[DATA BLOCK Boundary: Start]

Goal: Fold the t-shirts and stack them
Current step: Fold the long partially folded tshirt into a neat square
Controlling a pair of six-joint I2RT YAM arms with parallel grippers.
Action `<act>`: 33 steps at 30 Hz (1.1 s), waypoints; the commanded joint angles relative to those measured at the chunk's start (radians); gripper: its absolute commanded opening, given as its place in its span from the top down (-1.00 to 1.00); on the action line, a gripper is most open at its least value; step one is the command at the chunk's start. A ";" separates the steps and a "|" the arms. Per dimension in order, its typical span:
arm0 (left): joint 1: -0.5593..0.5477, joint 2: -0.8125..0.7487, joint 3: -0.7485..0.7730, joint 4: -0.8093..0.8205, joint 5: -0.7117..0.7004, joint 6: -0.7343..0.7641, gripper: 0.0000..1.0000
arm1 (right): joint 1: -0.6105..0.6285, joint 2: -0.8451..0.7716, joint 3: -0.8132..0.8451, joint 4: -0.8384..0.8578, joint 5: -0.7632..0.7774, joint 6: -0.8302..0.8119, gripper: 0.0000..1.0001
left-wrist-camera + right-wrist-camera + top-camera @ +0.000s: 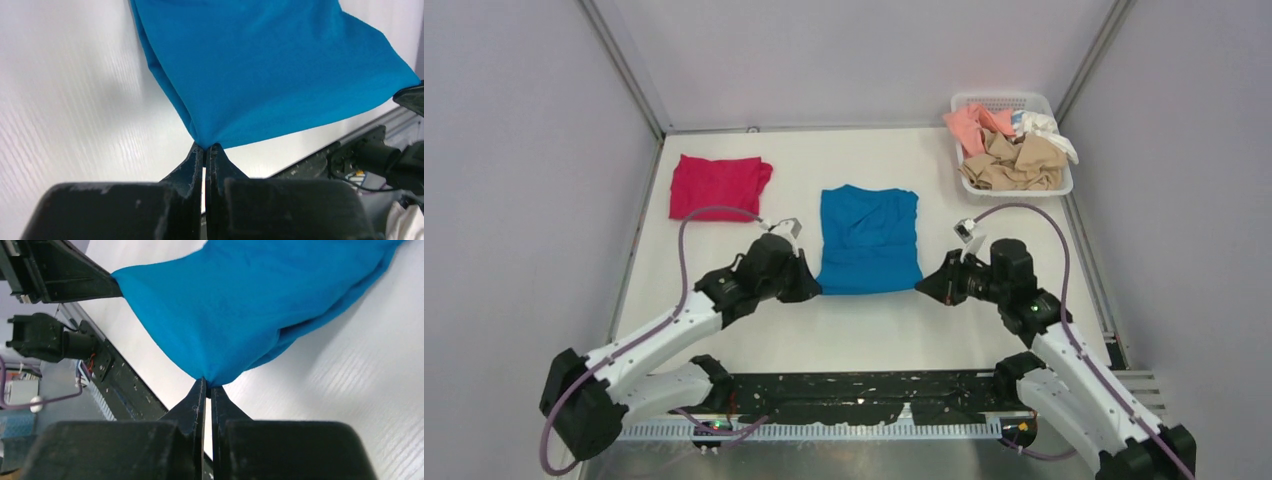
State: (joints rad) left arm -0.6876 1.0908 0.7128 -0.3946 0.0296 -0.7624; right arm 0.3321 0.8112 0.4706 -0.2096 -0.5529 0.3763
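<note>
Right up against my left wrist camera, the left gripper (205, 147) has its two fingers pressed together on the near-left corner of the teal-blue t-shirt (869, 240). Only a hairline slit shows between them behind the tips. My right wrist camera gives me the mirror of that: the right gripper (207, 382) is pinched tight on the near-right corner of the same shirt. The near hem runs taut from one gripper to the other.

By my count from the top view, there are two arms and two grippers, both clamped on one shirt. Two shirts lie out on the table (874, 335). The teal-blue one is in the middle, a rough rectangle with creases across its upper half. The magenta-red t-shirt (717, 185) sits folded at the far left, well apart from it and touched by neither gripper.

One white basket (1005, 97) stands in the far right corner. It holds a heap of peach cloth (974, 125), tan cloth (1014, 162) and white cloth (1041, 125). I see three colours there, but I cannot tell how many garments they make up.
</note>
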 commanded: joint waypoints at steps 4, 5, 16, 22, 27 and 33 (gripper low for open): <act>-0.046 -0.297 -0.068 -0.109 -0.095 -0.017 1.00 | 0.005 -0.325 0.021 -0.227 -0.097 -0.051 0.88; -0.046 -0.321 -0.070 -0.109 -0.092 -0.015 1.00 | 0.005 -0.341 0.021 -0.229 -0.093 -0.049 0.88; -0.046 -0.230 0.043 -0.103 -0.133 0.058 1.00 | 0.005 -0.360 0.024 -0.173 0.046 -0.018 0.88; -0.013 -0.102 0.181 -0.104 -0.168 0.137 1.00 | 0.005 -0.237 0.075 -0.122 0.193 -0.013 0.88; 0.053 0.020 0.265 -0.094 -0.143 0.174 1.00 | 0.005 -0.125 0.122 -0.025 0.260 -0.016 0.88; 0.150 0.151 0.350 -0.028 -0.045 0.199 1.00 | 0.003 -0.004 0.158 0.022 0.371 -0.038 0.88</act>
State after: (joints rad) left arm -0.6064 1.1912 0.9924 -0.4595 0.0013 -0.6197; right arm 0.3447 0.7601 0.5758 -0.2413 -0.3420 0.3706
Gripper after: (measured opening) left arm 0.013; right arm 0.088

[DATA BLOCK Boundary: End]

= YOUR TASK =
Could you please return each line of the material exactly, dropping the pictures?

= RESULT OF THE EXERCISE =
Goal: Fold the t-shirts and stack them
Current step: Fold the long partially folded tshirt into a neat square
Controlling a pair of six-joint I2RT YAM arms with parallel grippers.
Action `<act>`: 33 steps at 30 Hz (1.1 s), waypoints; the commanded joint angles relative to those measured at the chunk's start (radians); gripper: its absolute commanded opening, given as its place in its span from the top down (-1.00 to 1.00); on the action line, a gripper is most open at its least value; step one is the command at the chunk's start. A ";" separates the steps and a "|" the arms. Per dimension in order, its typical span:
arm0 (left): joint 1: -0.5593..0.5477, joint 2: -0.8125..0.7487, joint 3: -0.7485..0.7730, joint 4: -0.8093..0.8205, joint 5: -0.7117..0.7004, joint 6: -0.7343..0.7641, gripper: 0.0000..1.0000
arm1 (right): joint 1: -0.6105..0.6285, joint 2: -0.8451..0.7716, joint 3: -0.8132..0.8451, joint 4: -0.8384..0.8578, joint 5: -0.7632..0.7774, joint 6: -0.8302..0.8119, gripper: 0.0000..1.0001
left-wrist-camera + right-wrist-camera + top-camera @ +0.000s: 
State: (joints rad) left arm -0.6876 1.0908 0.7128 -0.3946 0.0296 -0.7624; right arm 0.3321 0.8112 0.4706 -0.2096 -0.5529 0.3763
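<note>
Right up against my left wrist camera, the left gripper (205, 147) has its two fingers pressed together on the near-left corner of the teal-blue t-shirt (869, 240). Only a hairline slit shows between them behind the tips. My right wrist camera gives me the mirror of that: the right gripper (207, 382) is pinched tight on the near-right corner of the same shirt. The near hem runs taut from one gripper to the other.

By my count from the top view, there are two arms and two grippers, both clamped on one shirt. Two shirts lie out on the table (874, 335). The teal-blue one is in the middle, a rough rectangle with creases across its upper half. The magenta-red t-shirt (717, 185) sits folded at the far left, well apart from it and touched by neither gripper.

One white basket (1005, 97) stands in the far right corner. It holds a heap of peach cloth (974, 125), tan cloth (1014, 162) and white cloth (1041, 125). I see three colours there, but I cannot tell how many garments they make up.
</note>
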 commanded: joint waypoints at steps 4, 5, 16, 22, 27 and 33 (gripper low for open): <act>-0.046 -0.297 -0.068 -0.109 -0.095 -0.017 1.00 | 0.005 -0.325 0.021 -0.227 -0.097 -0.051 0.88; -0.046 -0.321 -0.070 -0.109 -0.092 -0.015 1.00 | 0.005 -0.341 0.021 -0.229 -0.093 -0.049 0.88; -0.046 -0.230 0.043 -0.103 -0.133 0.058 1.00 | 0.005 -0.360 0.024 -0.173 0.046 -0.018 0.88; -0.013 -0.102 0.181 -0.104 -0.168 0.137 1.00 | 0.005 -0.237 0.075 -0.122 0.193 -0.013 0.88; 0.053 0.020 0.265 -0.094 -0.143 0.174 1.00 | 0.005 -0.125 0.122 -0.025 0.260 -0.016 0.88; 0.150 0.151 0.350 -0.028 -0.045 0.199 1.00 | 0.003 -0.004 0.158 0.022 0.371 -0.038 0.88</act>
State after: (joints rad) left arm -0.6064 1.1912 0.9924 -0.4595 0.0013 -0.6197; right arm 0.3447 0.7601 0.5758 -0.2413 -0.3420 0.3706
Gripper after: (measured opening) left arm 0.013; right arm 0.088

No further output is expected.